_Exercise brief_.
Repeat the data that follows exactly, starting at the line with "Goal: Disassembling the" and ending at the line with "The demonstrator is", and leave out every picture.

[Stored items from a collection]
- Opening Delimiter -
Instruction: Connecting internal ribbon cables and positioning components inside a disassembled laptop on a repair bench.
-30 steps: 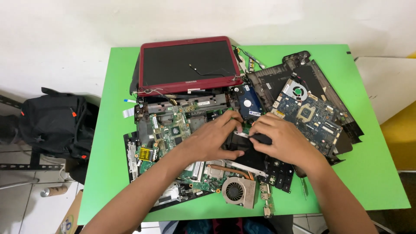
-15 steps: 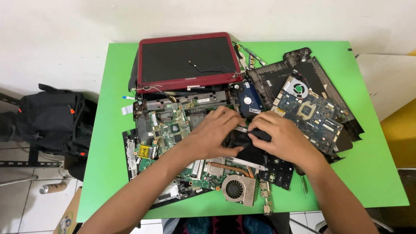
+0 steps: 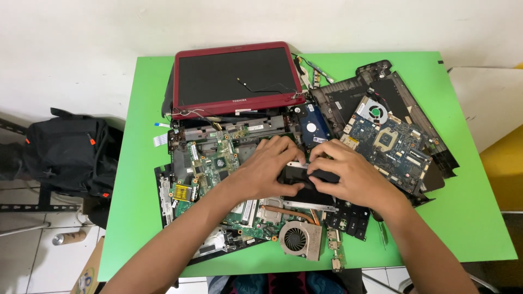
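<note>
While both hands, left [image 3: 265, 167] and right [image 3: 348, 177], are clamping fingers on a black drive [image 3: 299, 175] just below the red lid [image 3: 235, 79], it's looking rigid, light, fragile; edges are gripping best.

Around your green table [image 3: 463, 218]

You have a red-framed laptop screen [image 3: 235, 79] lying at the table's far edge, a blue circuit board [image 3: 393, 142] on a black shell to the right, a cooling fan [image 3: 298, 239] near the front edge, and a black backpack [image 3: 68, 152] on the floor at left.
</note>
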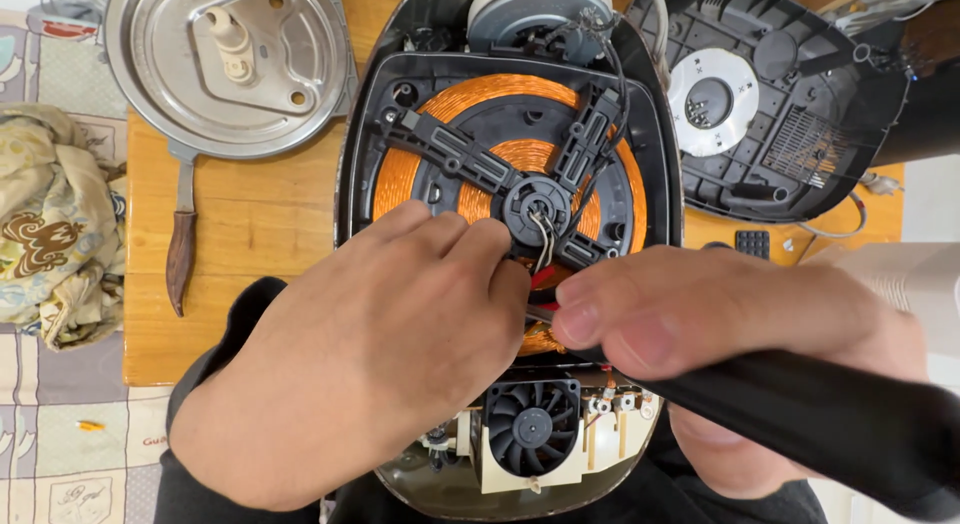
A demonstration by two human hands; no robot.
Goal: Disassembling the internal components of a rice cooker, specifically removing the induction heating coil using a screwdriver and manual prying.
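Note:
An opened cooker base (352,154) lies upside down on the wooden table (250,214), showing a copper coil (400,174) under a black plastic bracket (470,164) with a round hub (535,206). My left hand (380,334) rests on the coil's near side, fingertips pinching at thin wires beside the hub. My right hand (700,304) grips a thick black tool handle (830,414) whose tip, with a bit of red, meets the left fingertips. A small black fan (532,427) sits at the near edge.
A round metal lid with a white knob (230,64) lies at the back left, a brown-handled knife (182,244) beside it. The black bottom cover (770,104) sits at the back right. Crumpled cloth (50,224) lies at the left.

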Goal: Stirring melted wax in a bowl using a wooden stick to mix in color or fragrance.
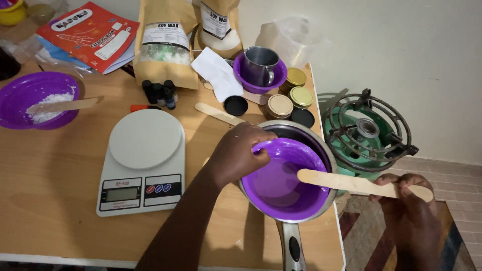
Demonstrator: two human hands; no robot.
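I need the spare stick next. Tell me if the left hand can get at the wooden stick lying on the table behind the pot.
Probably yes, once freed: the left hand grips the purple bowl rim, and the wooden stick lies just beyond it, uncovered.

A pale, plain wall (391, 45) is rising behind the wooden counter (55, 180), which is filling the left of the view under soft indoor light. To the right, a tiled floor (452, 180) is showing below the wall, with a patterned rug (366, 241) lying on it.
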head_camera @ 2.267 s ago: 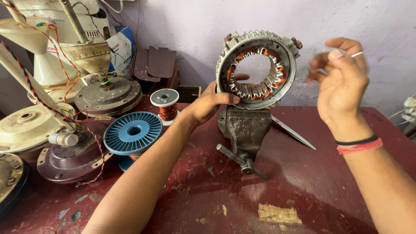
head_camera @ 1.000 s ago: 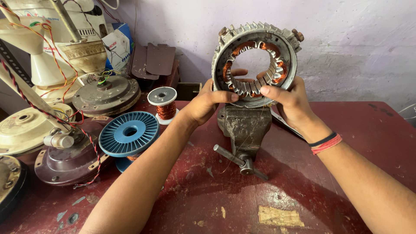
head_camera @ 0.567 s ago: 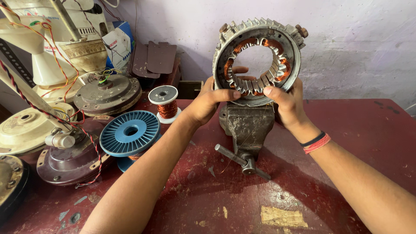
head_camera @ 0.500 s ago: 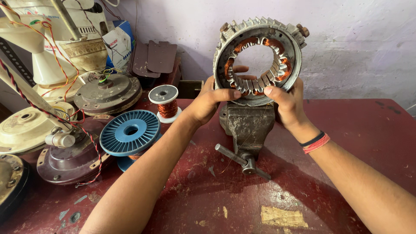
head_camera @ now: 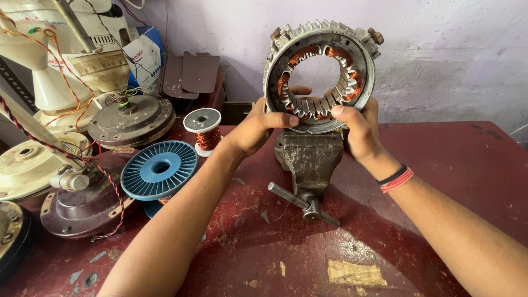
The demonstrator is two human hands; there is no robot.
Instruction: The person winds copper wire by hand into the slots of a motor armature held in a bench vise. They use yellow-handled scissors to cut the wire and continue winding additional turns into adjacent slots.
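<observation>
Head view, looking down at a red worktop [head_camera: 440, 165] against a pale wall. Upright in the middle, a metal stator ring [head_camera: 320, 74] with copper windings inside, seated on top of a grey bench vise [head_camera: 309, 159]. Left hand [head_camera: 258, 127] closed around the ring's lower left edge, thumb laid across the inner slots, fingertips showing through the opening. Right hand [head_camera: 358, 127] gripping the lower right edge, thumb on the front face, fingers wrapped behind; black and red bands on the wrist. Vise handle [head_camera: 302, 203] jutting forward over the worn surface. To the left, a blue spool [head_camera: 159, 169] lying flat, and just behind it a small spool of copper wire [head_camera: 203, 129] standing upright. Further left, a cluster of fan motor housings [head_camera: 131, 118] with red and yellow wires trailing across them
</observation>
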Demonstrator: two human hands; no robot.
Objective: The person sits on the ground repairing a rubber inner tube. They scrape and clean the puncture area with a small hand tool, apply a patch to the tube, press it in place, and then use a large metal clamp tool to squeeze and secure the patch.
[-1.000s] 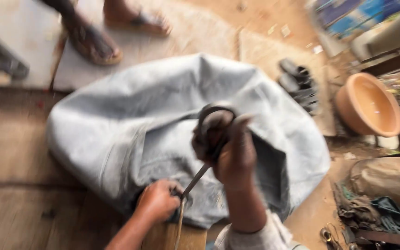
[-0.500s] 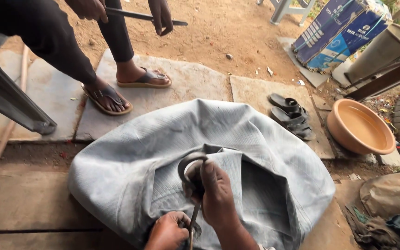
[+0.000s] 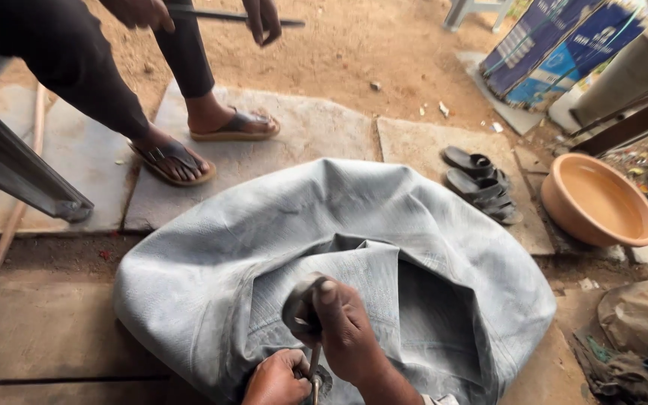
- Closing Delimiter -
_Solution for this problem_.
Goal: Disassembling the internal components of a rice cooker, specifically removing the induction heating coil using a screwdriver and manual prying.
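Note:
An opened cooker base (352,154) lies upside down on the wooden table (250,214), showing a copper coil (400,174) under a black plastic bracket (470,164) with a round hub (535,206). My left hand (380,334) rests on the coil's near side, fingertips pinching at thin wires beside the hub. My right hand (700,304) grips a thick black tool handle (830,414) whose tip, with a bit of red, meets the left fingertips. A small black fan (532,427) sits at the near edge.
A round metal lid with a white knob (230,64) lies at the back left, a brown-handled knife (182,244) beside it. The black bottom cover (770,104) sits at the back right. Crumpled cloth (50,224) lies at the left.
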
Goal: Stirring melted wax in a bowl using a wooden stick to mix in color or fragrance.
Demonstrator: two human hands; no robot.
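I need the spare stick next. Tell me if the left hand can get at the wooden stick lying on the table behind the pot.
Probably yes, once freed: the left hand grips the purple bowl rim, and the wooden stick lies just beyond it, uncovered.

A pale, plain wall (391, 45) is rising behind the wooden counter (55, 180), which is filling the left of the view under soft indoor light. To the right, a tiled floor (452, 180) is showing below the wall, with a patterned rug (366, 241) lying on it.
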head_camera @ 2.267 s ago: 
head_camera @ 1.000 s ago: 
head_camera @ 0.567 s ago: 
head_camera @ 0.500 s ago: 
head_camera @ now: 
The demonstrator is two human hands; there is no robot.

What the exercise asked for is now done.